L’Induction péripolaire


L’INDUCTION PÉRIPOLAIRE

En 1824, Gambey remarqua qu’une aiguille aimantée que l’on écarte de sa position d’équilibre oscille pendant un temps bien moindre lorsqu’elle est placée au-dessus d’un bloc de cuivre rouge, que lorsqu’elle se trouve éloignée de toute masse de métal. La nature du corps employé excluait l’idée d’une action magnétique agissant directement ; mais qu’elle qu’en fut la cause, l’existence d’une force agissant sur l’aiguille et due à la présence du cuivre rouge était certaine. Arago, s’appuyant sur ce fait, modifia l’expérience et mit en évidence l’existence de cette force de la manière suivante. Un disque de cuivre rouge peut être animé d’un mouvement de rotation assez rapide autour d’un axe vertical ; au-dessus est placée une aiguille aimantée, mobile sur un pivot. L’aiguille est en repos, l’une de ses extrémités dirigée vers le nord ; si l’on vient alors à faire tourner le disque de cuivre, on voit l’aiguille se mettre en mouvement et être entraînée dans le sens de la rotation du disque ; une feuille de papier ou de parchemin est tendue au-dessous de l’aiguille, de telle sorte que l’on ne peut admettre que l’air ait pu communiquer à celle-ci le mouvement du disque. Ces deux expériences sont concluantes : lors du mouvement relatif d’un disque de cuivre et d’un aimant, il se développe une force appliquée aux pôles de ce dernier et agissant dans le sens du mouvement relatif du disque, par rapport à l’aimant.

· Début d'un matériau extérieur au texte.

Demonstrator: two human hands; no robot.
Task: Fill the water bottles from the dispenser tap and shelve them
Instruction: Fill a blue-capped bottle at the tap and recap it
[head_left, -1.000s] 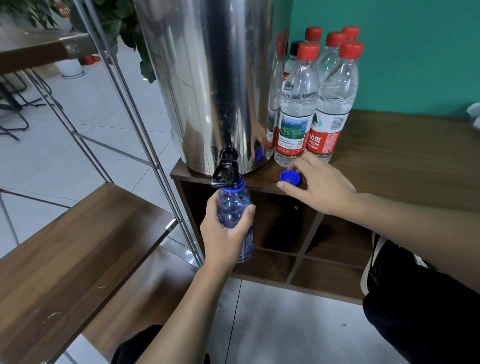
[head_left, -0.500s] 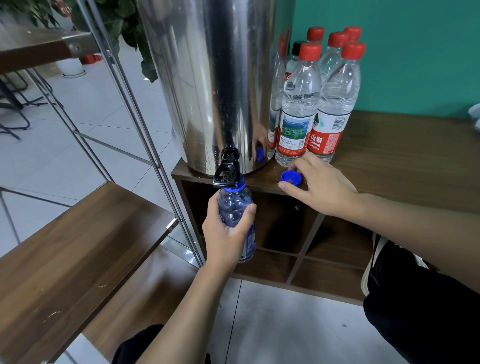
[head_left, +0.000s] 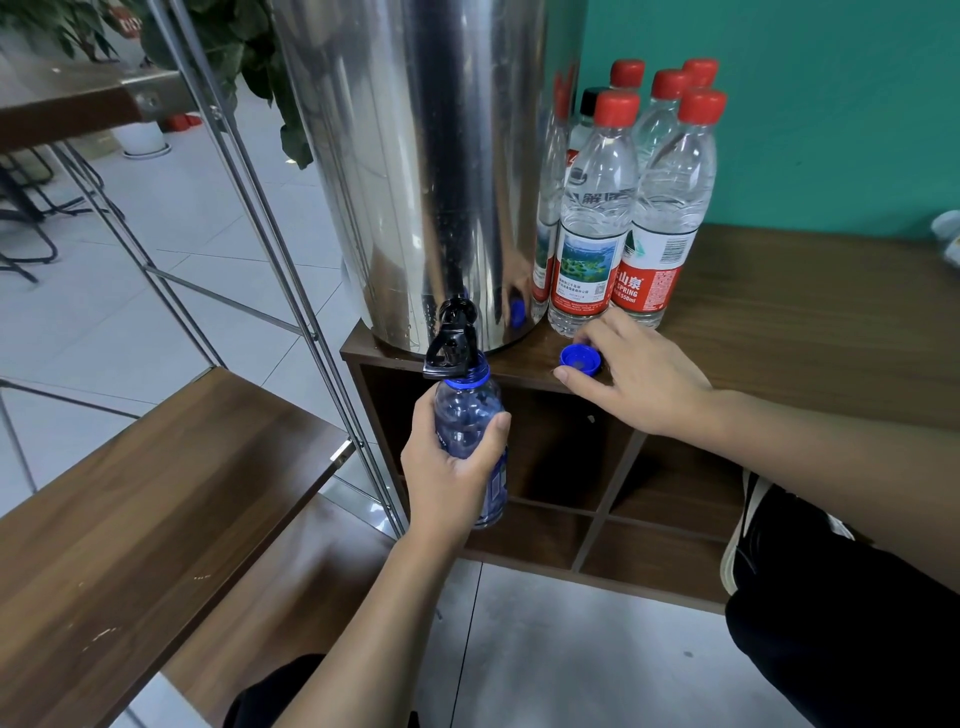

Disons, en passant, que cette propriété fut appliquée dans la construction des galvanomètres et que l’on parvint, par l’interposition d’une plaque de cuivre, à ramener assez rapidement au repos les aiguilles de ces appareils, aiguilles qui oscillent d’autant plus lentement et d’autant plus longtemps que le galvanomètre est plus sensible.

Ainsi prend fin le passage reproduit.